- [What is required]: Your task is to copy the listing exactly. Drop any pictures from the copy.

═════ Data excerpt ═════

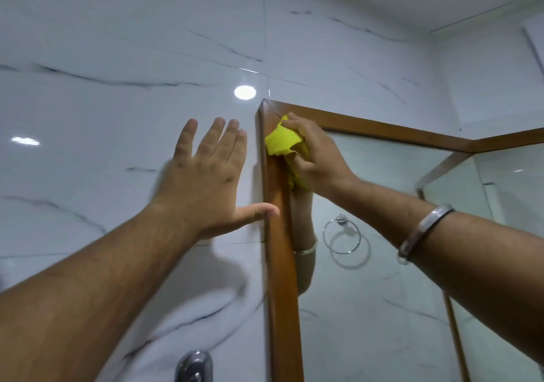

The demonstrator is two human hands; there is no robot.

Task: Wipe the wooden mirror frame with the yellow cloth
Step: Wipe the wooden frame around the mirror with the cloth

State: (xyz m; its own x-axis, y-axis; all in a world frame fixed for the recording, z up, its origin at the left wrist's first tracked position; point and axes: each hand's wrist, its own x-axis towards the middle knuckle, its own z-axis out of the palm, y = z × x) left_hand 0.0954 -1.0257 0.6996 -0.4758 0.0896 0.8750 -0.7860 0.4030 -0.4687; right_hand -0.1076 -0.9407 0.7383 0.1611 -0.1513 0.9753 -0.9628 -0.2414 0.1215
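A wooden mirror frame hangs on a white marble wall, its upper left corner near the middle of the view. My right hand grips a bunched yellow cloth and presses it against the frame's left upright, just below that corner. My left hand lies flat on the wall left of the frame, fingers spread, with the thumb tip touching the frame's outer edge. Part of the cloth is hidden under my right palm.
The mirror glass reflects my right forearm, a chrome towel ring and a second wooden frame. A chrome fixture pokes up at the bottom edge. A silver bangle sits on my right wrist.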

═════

- [Response]:
The demonstrator is two human hands; there is no robot.

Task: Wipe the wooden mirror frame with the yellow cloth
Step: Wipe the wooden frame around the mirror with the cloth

State: (xyz m; its own x-axis, y-axis; all in a world frame fixed for the recording, z up, its origin at the left wrist's first tracked position; point and axes: each hand's wrist, its own x-axis towards the middle knuckle, its own z-axis out of the palm, y = z × x) left_hand 0.0954 -1.0257 0.6996 -0.4758 0.0896 0.8750 -0.7860 0.4030 -0.4687; right_hand -0.1076 -0.9407 0.7383 0.1611 -0.1513 0.9753 -0.9628 -0.2414 0.1215
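A wooden mirror frame hangs on a white marble wall, its upper left corner near the middle of the view. My right hand grips a bunched yellow cloth and presses it against the frame's left upright, just below that corner. My left hand lies flat on the wall left of the frame, fingers spread, with the thumb tip touching the frame's outer edge. Part of the cloth is hidden under my right palm.
The mirror glass reflects my right forearm, a chrome towel ring and a second wooden frame. A chrome fixture pokes up at the bottom edge. A silver bangle sits on my right wrist.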

The complete answer has now been given.